> _Exercise_: Look in the data below for the line that has "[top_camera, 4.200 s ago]", then print exactly every line from there through the line that has "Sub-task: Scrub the", leaving pictures out.

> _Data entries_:
----------------
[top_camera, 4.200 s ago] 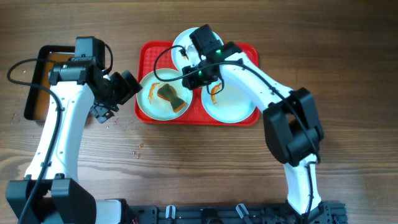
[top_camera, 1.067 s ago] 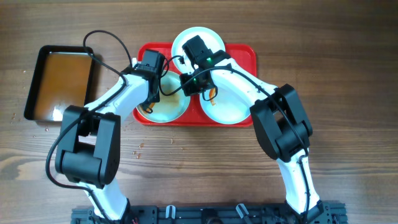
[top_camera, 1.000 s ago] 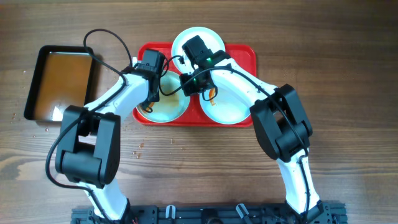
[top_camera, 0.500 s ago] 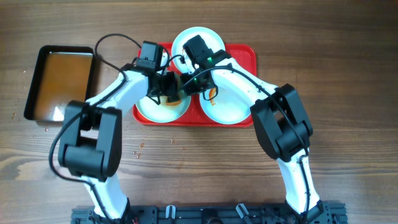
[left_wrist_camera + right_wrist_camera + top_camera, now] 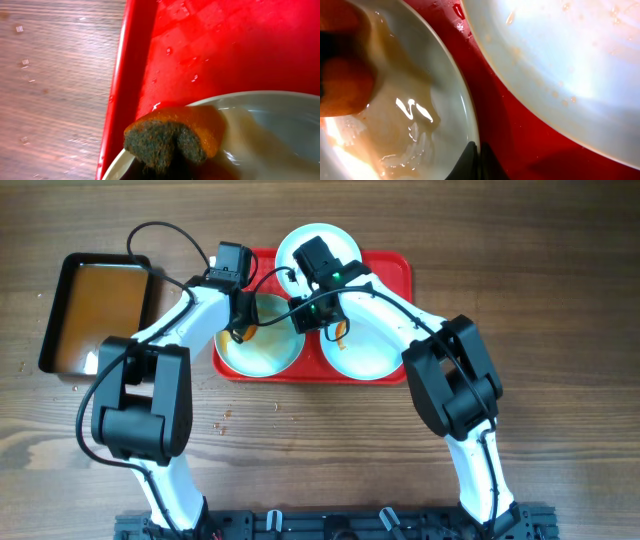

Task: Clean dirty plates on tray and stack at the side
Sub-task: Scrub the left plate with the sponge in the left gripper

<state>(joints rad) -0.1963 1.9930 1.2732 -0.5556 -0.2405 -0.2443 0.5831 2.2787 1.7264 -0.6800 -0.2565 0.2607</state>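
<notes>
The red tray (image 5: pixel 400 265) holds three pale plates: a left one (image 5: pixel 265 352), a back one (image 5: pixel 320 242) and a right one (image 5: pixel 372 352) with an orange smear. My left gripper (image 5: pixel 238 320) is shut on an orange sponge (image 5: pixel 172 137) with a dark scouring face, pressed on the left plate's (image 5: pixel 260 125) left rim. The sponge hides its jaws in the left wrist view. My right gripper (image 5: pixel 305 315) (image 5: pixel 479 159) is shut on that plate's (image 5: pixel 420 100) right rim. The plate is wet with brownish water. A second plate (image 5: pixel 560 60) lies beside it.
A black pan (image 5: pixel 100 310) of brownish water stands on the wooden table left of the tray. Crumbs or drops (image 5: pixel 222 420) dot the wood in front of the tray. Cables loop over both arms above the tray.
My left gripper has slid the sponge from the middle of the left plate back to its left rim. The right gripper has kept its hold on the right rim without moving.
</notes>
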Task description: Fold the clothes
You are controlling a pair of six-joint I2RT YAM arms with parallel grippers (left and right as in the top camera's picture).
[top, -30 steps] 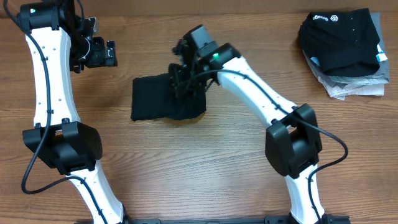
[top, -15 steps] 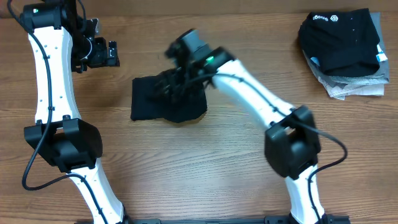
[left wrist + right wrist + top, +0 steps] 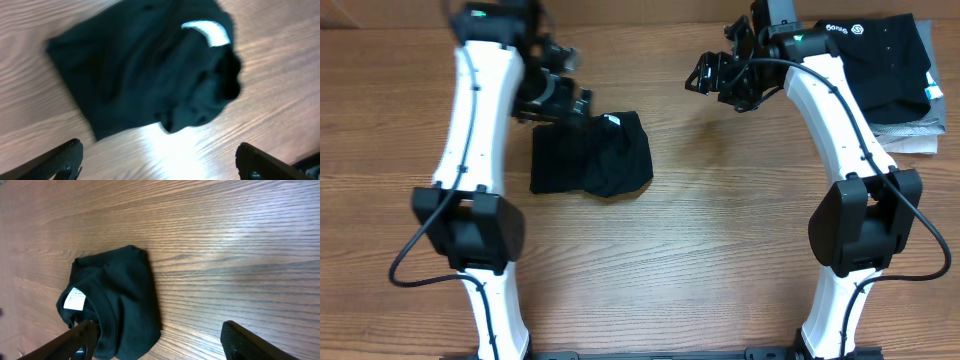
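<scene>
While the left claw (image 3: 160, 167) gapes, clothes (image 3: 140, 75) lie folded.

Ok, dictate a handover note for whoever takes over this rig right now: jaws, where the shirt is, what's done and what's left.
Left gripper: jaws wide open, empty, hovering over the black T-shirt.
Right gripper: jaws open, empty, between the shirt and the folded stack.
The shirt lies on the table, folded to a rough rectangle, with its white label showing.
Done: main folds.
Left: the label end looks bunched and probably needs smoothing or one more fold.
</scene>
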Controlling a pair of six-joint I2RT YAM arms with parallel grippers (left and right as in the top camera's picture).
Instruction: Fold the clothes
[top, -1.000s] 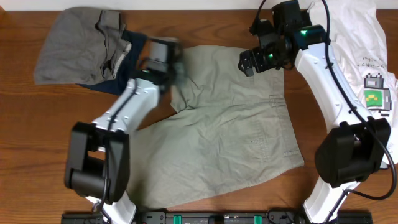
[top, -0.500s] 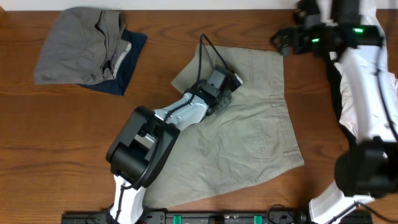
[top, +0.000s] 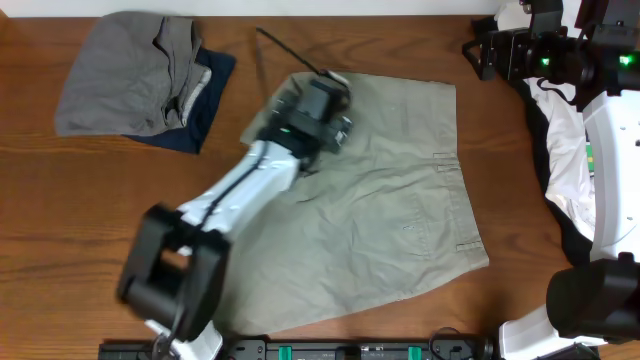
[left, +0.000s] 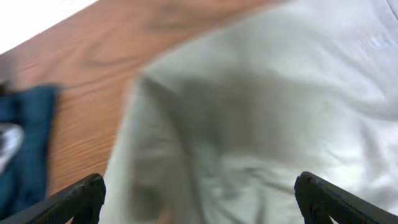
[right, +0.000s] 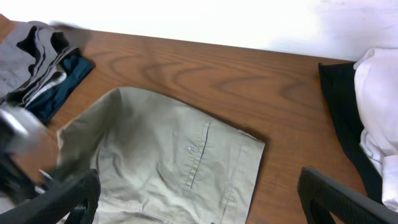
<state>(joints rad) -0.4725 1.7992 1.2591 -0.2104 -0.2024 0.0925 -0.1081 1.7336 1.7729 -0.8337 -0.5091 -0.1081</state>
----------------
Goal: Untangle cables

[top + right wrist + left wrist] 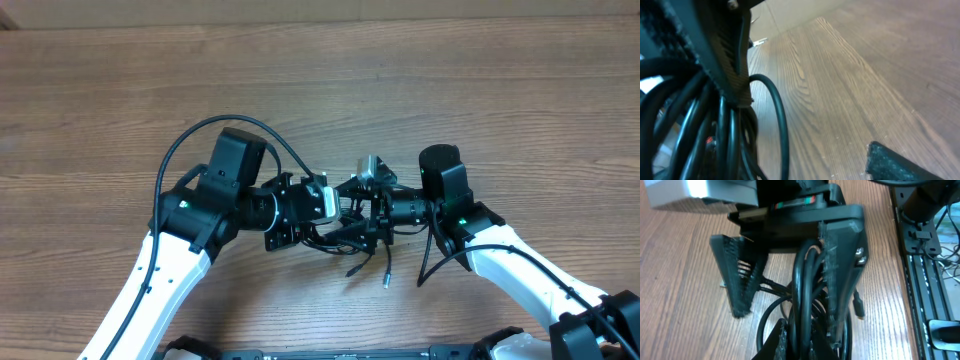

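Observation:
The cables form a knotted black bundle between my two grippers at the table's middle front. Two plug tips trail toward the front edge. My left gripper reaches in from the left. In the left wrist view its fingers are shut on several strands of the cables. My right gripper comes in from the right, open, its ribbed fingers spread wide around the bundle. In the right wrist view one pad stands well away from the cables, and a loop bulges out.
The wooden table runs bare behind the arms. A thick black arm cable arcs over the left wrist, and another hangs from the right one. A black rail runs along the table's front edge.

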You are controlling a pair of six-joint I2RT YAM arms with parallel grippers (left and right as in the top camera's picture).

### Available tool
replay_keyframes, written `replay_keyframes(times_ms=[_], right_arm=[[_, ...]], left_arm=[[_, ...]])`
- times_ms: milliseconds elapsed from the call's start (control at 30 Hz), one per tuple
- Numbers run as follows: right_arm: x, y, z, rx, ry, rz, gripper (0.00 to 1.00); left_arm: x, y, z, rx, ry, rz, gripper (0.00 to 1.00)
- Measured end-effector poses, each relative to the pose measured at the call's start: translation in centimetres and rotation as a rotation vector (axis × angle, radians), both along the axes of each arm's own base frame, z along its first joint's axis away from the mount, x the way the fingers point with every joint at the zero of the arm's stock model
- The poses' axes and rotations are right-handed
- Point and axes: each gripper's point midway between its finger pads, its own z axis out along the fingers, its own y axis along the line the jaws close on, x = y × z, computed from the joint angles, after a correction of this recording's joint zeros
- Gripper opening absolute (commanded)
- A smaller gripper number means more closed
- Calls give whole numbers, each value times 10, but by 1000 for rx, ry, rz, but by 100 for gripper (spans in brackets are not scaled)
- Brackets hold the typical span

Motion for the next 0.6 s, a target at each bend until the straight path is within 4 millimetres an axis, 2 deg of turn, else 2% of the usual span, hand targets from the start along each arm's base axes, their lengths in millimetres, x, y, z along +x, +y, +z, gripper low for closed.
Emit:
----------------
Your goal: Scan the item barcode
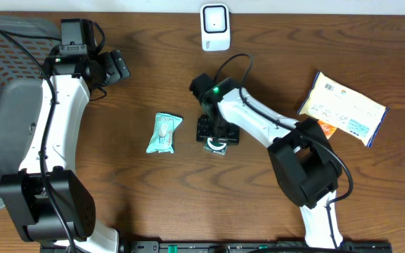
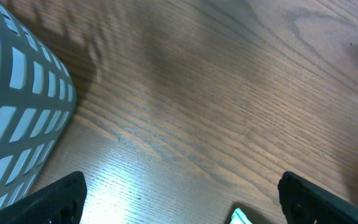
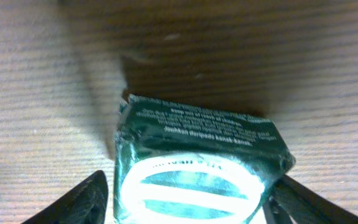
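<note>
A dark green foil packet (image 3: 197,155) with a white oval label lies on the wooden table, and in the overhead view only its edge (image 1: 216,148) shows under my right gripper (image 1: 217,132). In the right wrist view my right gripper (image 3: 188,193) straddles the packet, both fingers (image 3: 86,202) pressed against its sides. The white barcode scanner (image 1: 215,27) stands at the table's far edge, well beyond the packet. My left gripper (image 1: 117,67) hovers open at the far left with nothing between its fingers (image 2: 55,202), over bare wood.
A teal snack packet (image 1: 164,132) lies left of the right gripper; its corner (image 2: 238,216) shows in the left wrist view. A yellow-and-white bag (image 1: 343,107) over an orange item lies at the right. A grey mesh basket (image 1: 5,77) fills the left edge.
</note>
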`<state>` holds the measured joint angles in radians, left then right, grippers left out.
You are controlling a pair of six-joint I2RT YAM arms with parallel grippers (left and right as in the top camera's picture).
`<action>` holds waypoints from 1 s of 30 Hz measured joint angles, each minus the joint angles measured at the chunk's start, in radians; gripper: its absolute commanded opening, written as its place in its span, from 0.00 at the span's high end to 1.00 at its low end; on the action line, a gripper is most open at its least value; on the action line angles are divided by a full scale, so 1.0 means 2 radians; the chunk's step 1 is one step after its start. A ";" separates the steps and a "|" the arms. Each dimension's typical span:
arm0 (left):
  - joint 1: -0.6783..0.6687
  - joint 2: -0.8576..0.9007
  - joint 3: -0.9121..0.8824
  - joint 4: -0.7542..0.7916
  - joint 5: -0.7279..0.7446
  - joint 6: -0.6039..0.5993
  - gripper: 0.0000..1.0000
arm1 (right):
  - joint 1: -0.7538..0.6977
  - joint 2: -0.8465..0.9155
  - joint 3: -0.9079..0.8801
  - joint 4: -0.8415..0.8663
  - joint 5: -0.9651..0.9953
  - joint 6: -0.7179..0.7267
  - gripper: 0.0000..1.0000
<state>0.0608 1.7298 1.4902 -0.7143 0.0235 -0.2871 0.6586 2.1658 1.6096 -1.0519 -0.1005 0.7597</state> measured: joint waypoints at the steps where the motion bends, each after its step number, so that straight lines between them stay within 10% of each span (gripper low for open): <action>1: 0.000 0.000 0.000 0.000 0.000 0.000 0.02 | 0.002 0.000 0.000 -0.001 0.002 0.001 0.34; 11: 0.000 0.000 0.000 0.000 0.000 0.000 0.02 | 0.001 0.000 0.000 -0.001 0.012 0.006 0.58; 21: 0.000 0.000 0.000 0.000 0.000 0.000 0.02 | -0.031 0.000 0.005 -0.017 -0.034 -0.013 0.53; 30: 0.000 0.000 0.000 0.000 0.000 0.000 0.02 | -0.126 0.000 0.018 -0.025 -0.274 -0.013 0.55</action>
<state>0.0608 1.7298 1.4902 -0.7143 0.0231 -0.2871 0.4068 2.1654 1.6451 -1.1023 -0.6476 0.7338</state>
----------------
> _Result of this exercise_:
[top_camera, 4.200 s ago] 
[top_camera, 1.067 s ago] 
[top_camera, 1.000 s ago] 
[top_camera, 0.500 s ago] 
[left_wrist_camera + right_wrist_camera + top_camera, now] 

Task: Clean dirty plates on tray and stack at the side
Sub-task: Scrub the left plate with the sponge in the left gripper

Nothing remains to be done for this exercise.